Work task —
As you look over the data below, please find each line where the word "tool" appears, then copy it.

(Source records)
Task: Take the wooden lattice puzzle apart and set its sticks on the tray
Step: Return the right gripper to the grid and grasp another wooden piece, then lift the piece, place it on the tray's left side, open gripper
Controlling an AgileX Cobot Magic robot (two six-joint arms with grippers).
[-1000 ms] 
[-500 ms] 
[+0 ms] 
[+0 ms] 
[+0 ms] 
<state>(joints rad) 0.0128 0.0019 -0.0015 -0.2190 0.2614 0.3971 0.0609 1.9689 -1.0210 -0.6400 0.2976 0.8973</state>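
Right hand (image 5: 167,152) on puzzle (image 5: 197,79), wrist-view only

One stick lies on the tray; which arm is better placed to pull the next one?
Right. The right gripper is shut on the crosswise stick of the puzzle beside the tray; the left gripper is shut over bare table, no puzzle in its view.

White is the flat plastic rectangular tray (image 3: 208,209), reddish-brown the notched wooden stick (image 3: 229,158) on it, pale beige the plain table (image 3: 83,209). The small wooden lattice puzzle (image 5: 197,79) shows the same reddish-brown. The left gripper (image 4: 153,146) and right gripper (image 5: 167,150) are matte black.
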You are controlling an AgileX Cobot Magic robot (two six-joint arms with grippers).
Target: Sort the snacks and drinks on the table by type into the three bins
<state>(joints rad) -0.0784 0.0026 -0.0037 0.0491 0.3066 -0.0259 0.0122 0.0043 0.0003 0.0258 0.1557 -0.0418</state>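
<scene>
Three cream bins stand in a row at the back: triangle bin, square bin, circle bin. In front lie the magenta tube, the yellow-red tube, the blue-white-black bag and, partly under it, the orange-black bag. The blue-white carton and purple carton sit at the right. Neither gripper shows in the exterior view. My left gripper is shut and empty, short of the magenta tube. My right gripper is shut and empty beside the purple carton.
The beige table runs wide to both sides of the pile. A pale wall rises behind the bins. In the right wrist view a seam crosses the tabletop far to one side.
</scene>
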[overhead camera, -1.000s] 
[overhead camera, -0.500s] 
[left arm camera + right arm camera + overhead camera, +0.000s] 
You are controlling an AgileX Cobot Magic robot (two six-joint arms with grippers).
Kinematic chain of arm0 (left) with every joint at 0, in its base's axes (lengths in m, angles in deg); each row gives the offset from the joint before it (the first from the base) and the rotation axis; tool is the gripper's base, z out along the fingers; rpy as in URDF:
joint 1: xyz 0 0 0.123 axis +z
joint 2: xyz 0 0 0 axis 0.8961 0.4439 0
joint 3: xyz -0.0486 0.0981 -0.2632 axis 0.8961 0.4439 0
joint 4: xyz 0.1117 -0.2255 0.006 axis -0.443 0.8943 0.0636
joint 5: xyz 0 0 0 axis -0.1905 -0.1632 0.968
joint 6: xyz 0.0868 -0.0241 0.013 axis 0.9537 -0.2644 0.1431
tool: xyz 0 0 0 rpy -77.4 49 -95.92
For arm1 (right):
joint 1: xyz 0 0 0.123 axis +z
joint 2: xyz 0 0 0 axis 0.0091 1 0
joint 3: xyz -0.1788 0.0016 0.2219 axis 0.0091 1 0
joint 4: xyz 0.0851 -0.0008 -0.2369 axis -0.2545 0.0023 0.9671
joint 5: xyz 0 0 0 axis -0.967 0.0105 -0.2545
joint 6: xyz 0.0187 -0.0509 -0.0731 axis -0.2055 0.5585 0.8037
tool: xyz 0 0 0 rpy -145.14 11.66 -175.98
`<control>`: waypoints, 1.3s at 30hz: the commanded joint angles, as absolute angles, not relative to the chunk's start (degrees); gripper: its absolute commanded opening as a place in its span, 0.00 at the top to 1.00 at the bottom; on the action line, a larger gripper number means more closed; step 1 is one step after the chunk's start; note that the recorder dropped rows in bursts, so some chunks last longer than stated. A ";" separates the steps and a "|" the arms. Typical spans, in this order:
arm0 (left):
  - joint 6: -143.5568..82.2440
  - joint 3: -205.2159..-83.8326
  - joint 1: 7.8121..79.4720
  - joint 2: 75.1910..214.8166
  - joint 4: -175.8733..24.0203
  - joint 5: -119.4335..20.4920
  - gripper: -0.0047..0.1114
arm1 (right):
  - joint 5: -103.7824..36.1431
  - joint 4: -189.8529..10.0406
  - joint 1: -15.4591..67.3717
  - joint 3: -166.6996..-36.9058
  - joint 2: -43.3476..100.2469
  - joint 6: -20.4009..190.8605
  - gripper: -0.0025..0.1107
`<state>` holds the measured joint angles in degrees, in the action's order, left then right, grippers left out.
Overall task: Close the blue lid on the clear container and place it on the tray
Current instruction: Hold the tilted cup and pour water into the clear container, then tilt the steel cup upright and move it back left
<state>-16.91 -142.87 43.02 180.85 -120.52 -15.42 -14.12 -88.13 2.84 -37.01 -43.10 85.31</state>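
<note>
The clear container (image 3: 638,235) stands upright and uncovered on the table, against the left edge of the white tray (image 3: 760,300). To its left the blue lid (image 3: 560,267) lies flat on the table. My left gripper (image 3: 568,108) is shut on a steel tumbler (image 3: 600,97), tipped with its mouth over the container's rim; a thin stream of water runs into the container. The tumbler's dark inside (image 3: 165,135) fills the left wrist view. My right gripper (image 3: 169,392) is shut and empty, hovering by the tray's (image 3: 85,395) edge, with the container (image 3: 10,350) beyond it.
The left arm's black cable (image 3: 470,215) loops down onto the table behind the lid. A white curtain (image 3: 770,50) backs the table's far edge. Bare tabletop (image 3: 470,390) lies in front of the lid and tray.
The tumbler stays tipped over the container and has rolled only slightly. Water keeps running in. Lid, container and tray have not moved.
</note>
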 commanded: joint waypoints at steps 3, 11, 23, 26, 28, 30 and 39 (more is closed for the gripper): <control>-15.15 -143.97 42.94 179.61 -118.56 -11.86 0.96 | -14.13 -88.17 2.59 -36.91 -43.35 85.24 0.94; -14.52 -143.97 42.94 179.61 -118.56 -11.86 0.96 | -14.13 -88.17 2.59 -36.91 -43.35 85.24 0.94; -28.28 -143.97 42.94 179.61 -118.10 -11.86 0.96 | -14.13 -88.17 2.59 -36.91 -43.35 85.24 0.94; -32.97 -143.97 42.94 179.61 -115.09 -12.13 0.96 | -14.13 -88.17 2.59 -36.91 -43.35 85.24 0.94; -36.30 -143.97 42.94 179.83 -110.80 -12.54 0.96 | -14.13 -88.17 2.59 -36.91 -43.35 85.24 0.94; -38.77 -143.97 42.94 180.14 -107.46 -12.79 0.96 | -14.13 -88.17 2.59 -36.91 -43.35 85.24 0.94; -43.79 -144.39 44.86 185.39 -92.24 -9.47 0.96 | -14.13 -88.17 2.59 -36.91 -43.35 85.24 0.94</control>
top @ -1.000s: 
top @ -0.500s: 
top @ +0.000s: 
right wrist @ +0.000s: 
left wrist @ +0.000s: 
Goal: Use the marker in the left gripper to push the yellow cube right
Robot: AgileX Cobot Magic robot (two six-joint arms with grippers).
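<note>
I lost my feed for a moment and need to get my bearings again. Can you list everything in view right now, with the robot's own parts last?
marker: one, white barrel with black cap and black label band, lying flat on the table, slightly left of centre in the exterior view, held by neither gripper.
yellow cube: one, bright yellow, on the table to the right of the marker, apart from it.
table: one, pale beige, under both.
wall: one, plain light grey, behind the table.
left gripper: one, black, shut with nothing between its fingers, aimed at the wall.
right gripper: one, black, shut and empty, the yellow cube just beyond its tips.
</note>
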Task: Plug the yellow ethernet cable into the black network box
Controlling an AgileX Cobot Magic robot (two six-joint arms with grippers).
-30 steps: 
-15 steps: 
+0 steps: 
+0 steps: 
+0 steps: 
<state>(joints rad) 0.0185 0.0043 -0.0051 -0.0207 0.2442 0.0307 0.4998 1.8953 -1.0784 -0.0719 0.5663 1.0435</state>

Response area —
Kinematic chain of arm0 (left) with every joint at 0, in its base's axes (lengths in m, angles in deg); each row gives the offset from the joint before it (the first from the base) and the rotation axis; tool is the gripper's base, z out along the fingers; rpy as in URDF:
tool: xyz 0 0 0 rpy -77.4 49 -95.92
tool: xyz 0 0 0 rpy -145.14 11.66 -175.98

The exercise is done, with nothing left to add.